Segment Open
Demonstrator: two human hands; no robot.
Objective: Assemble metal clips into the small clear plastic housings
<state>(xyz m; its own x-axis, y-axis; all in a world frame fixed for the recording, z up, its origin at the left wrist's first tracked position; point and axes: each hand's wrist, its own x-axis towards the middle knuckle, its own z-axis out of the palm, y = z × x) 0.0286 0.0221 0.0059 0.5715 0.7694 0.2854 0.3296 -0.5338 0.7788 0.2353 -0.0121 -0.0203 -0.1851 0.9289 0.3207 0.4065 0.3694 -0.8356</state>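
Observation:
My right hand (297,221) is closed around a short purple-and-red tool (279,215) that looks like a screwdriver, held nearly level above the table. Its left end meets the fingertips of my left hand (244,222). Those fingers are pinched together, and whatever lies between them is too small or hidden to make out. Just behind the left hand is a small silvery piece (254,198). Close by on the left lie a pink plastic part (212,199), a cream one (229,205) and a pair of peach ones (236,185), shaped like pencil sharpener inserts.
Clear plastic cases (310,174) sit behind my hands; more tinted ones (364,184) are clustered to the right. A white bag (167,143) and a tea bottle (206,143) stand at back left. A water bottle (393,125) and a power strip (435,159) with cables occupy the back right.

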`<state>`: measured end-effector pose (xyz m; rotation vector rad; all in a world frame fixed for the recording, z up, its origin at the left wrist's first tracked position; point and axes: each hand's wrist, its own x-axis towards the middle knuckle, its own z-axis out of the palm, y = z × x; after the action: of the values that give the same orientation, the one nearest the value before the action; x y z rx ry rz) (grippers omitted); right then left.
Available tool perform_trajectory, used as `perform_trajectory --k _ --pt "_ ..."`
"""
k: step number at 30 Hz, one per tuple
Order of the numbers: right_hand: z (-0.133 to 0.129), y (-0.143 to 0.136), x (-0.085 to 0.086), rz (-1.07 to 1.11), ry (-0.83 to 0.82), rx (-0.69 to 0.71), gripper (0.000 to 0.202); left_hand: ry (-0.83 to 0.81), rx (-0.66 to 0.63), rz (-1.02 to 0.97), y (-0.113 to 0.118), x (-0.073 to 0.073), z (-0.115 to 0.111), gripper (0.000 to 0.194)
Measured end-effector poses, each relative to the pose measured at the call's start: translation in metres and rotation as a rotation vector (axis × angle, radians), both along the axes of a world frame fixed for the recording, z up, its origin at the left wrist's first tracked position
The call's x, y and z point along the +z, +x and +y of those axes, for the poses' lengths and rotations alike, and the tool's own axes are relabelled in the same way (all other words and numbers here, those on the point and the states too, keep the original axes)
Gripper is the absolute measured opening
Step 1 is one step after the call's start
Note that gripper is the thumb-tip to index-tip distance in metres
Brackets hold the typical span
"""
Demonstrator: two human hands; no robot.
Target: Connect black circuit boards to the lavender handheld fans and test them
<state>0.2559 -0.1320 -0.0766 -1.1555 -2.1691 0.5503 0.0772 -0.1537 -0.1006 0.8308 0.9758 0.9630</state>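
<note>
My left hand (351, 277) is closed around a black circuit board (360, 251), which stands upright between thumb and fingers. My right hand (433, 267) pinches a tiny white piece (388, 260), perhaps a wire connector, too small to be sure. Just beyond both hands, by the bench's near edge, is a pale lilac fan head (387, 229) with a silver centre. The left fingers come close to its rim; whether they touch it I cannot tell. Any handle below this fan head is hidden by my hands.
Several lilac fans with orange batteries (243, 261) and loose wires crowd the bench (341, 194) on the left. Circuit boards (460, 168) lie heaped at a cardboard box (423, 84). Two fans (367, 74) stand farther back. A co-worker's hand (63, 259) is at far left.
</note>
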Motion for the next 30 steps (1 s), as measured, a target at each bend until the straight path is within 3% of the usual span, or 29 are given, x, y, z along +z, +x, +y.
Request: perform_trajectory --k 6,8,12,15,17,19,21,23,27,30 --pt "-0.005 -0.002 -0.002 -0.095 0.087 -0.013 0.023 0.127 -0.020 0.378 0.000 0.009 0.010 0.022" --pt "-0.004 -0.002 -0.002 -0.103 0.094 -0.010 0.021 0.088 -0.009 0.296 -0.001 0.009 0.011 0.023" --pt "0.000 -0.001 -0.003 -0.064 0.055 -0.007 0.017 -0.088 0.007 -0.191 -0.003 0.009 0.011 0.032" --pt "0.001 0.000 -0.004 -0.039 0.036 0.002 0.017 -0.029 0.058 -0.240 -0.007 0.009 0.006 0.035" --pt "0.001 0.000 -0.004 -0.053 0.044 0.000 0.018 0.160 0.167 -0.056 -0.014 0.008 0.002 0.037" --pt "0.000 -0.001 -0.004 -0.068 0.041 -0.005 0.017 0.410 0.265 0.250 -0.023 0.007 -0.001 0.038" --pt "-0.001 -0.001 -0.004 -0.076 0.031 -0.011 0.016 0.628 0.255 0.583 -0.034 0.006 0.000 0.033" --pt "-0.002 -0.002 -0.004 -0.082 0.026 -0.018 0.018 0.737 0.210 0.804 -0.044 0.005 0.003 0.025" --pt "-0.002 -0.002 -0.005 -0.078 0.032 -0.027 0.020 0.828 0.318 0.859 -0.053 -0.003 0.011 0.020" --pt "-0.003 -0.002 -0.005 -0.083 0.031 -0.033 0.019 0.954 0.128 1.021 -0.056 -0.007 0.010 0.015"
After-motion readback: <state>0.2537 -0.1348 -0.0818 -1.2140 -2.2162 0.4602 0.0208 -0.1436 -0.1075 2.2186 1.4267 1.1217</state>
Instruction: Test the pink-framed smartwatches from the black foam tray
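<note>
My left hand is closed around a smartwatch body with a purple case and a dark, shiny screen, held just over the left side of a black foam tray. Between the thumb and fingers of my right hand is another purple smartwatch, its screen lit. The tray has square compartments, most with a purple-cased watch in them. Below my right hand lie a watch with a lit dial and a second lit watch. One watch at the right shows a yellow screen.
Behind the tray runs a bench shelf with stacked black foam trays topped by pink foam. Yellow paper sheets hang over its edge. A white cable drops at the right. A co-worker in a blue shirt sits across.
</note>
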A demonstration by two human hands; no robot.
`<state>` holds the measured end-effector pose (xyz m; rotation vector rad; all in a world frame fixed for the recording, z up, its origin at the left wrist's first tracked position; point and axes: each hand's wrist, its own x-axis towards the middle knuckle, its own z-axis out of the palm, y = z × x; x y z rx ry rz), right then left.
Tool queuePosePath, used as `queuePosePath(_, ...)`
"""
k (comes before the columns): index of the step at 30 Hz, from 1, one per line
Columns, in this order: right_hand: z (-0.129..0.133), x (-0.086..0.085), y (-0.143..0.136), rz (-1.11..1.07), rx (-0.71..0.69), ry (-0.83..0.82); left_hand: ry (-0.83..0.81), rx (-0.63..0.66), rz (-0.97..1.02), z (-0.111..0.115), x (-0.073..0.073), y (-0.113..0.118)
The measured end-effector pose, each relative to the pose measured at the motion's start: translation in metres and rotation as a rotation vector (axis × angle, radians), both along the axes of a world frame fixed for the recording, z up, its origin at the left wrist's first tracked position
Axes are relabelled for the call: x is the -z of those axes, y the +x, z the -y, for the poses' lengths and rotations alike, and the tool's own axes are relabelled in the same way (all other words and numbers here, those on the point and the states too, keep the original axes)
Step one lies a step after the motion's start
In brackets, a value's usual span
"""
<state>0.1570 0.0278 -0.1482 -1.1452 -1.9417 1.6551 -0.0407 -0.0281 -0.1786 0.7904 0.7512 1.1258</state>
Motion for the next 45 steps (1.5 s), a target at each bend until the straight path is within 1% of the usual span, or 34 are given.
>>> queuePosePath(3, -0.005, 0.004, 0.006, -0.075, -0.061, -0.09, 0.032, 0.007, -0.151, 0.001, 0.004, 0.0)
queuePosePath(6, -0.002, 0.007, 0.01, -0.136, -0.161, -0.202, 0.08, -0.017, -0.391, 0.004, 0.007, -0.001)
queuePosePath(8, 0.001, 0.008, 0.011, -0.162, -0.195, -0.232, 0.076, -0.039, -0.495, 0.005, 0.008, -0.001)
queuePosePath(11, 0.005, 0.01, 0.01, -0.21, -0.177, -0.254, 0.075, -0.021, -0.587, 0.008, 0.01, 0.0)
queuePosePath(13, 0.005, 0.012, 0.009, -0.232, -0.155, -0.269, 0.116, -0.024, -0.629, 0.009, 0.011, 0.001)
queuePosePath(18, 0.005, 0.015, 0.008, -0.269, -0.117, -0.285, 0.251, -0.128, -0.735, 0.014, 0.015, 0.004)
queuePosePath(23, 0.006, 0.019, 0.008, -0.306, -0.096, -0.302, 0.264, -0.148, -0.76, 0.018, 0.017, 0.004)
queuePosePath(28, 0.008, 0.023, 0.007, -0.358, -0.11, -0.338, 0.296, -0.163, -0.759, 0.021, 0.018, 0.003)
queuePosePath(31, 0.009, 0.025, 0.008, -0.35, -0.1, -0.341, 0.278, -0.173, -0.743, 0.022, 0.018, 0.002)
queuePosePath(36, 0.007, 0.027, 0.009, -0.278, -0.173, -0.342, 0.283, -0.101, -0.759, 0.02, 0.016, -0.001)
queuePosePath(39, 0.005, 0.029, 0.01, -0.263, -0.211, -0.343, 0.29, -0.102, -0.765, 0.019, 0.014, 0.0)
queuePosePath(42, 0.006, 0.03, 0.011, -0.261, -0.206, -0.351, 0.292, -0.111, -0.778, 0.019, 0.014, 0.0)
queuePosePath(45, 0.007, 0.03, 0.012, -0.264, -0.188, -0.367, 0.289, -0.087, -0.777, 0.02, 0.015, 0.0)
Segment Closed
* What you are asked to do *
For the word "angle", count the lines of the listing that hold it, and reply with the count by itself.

* Response to the task *
2